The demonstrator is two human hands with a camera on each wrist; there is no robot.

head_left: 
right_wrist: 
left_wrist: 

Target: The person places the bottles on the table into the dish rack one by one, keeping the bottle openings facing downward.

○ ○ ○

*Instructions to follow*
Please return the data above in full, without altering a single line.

*Result of the task*
The demonstrator is two human hands with a camera on each wrist; there is no robot.

head_left: 
right_wrist: 
left_wrist: 

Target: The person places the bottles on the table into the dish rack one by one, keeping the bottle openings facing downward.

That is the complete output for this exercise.